Download or read book Intimations of Mortality written by David Farrell Krell and published by Penn State Press. This book was released on 2006-04-17 with total page 217 pages. Available in PDF, EPUB and Kindle. Book excerpt: Heidegger&’s thinking has an underlying unity, this book argues, and has cogency for seemingly diverse domains of modern culture: philosophy and religion, aesthetics and literary criticism, intellectual history and social theory. &“The theme of mortality&—finite human existence&—pervades Heidegger&’s thought,&” in the author&’s words, &“before, during, and after his magnum opus, Being and Times, published in 1927.&” This theme is manifested in Heidegger&’s work not &“as funereal melodramatics or as despair and destructive nihilism&” but rather &“as a thinking within anxiety.&” & Four major subthemes in Heidegger&’s thinking are explored in the book&’s four parts: the fundamental ontology developed in Being and Time; the &“lighting and clearing&” of Being, understood as &“unconcealment&”; the history of philosophy&—with emphasis on Heraclitus, Hegel, and Nietzsche&—interpreted as the &“destiny&” of Being; and the poetics of Being, explicated as the &“fundamental experience&” of mortality. & Neither an introduction nor a survey, this book is a close reading of a wide range of Heidegger&’s books, lectures, and articles&—including extensive material not yet translated into English&—informed by the author&’s conversations with Heidegger in 1974&–76. Each of the four subthemes is treated critically.

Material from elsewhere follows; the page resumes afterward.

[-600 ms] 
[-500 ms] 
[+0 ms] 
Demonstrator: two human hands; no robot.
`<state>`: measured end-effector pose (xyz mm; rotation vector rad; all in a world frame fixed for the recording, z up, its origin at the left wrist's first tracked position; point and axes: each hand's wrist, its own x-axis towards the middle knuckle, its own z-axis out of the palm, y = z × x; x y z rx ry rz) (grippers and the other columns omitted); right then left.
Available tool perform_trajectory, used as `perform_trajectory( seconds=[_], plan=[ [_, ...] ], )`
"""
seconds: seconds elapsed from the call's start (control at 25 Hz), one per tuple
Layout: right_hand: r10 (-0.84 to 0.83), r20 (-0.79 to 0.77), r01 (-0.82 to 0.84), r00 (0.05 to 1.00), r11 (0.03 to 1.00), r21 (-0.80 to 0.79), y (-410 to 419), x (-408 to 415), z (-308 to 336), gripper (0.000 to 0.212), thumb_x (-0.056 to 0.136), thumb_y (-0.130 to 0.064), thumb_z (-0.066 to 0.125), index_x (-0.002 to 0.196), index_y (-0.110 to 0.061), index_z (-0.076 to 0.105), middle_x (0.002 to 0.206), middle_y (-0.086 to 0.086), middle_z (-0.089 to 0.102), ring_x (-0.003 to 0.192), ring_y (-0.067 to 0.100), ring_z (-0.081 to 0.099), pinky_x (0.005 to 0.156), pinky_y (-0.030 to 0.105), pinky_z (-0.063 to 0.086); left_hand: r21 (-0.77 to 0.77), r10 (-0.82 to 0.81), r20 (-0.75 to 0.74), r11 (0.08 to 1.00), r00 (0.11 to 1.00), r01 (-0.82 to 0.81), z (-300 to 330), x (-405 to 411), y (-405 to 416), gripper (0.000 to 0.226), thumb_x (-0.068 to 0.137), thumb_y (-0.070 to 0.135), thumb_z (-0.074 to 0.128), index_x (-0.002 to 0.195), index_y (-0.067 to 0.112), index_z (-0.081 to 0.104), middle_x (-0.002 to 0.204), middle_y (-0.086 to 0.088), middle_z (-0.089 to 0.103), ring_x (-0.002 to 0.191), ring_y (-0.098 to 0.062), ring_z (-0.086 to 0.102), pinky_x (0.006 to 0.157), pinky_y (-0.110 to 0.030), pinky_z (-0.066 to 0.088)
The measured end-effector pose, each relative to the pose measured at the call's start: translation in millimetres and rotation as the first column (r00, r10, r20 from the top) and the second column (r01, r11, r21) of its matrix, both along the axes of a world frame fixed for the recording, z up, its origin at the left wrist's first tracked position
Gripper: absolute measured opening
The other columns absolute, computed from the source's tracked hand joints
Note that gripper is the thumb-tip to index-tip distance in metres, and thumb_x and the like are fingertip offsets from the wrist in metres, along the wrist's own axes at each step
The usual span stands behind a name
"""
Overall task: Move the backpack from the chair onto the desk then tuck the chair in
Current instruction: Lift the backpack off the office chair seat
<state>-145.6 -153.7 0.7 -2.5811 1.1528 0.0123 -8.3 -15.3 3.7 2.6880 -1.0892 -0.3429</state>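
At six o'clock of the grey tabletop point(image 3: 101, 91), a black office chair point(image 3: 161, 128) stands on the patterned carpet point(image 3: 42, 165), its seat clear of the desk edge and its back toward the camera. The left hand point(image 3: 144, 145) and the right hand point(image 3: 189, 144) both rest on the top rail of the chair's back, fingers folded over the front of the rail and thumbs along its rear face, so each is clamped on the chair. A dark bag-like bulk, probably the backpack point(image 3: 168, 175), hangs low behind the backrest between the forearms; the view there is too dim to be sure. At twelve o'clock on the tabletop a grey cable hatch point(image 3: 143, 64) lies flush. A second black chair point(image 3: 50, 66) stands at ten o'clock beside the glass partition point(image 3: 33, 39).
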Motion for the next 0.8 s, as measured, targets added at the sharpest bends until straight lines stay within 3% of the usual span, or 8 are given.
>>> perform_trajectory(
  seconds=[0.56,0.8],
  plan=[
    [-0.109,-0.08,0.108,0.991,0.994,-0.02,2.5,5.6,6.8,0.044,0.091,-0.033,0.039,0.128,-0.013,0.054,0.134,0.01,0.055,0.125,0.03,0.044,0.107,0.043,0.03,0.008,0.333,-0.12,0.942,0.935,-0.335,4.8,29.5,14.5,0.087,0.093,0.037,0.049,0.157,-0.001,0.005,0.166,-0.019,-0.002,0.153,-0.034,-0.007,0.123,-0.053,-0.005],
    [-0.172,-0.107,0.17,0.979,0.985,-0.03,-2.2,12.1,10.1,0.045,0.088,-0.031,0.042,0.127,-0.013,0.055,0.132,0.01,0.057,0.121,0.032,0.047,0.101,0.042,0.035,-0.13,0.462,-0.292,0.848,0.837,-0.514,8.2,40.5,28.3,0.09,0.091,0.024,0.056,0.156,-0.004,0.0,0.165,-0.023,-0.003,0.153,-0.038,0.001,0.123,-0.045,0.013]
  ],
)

The aim of the book is to push its interrogations of Heidegger&’s thought as far as possible, in order to help the reader toward an independent assessment of his work and to encourage novel, radically conceived approaches to traditional philosophical problems.

Book The Moon and the Other

    Book Details:
  • Author : John Kessel
  • Publisher : Simon and Schuster
  • Release : 2017-04-04
  • ISBN : 1481481460
  • Pages : 608 pages

Download or read book The Moon and the Other written by John Kessel and published by Simon and Schuster. This book was released on 2017-04-04 with total page 608 pages. Available in PDF, EPUB and Kindle. Book excerpt: A Washington Post Best Science Fiction and Fantasy Selection of 2017 “Charming, sexy.” —The Washington Post John Kessel, one of the most visionary writers in the field, has created a rich matriarchal utopia, set in the near future on the moon, a society that is flawed by love and sex, and on the brink of a destructive civil war. In the middle of the twenty-second century, over three million people live in underground cities below the moon’s surface. One city-state, the Society of Cousins, is a matriarchy, where men are supported in any career choice, but no right to vote—and tensions are beginning to flare as outside political intrigues increase. After participating in a rebellion that caused his mother’s death, Erno has been exiled from the Society of Cousins. Now, he is living in the Society’s rival colony, Persepolis, when he meets Amestris, the defiant daughter of the richest man on the moon. Mira, a rebellious loner in the Society, creates graffiti videos that challenge the Society’s political domination. She is hopelessly in love with Carey, the exemplar of male privilege. An Olympic champion in low-gravity martial arts and known as the most popular bedmate in the Society, Carey’s more suited to being a boyfriend than a parent, even as he tries to gain custody of his teenage son. When the Organization of Lunar States sends a team to investigate the condition of men in the Society, Erno sees an opportunity to get rich, Amestris senses an opportunity to escape from her family, Mira has a chance for social change, and Carey can finally become independent of the matriarchy that considers him a perpetual adolescent. But when Society secrets are revealed, the first moon war erupts, and everyone must decide what is truly worth fighting for.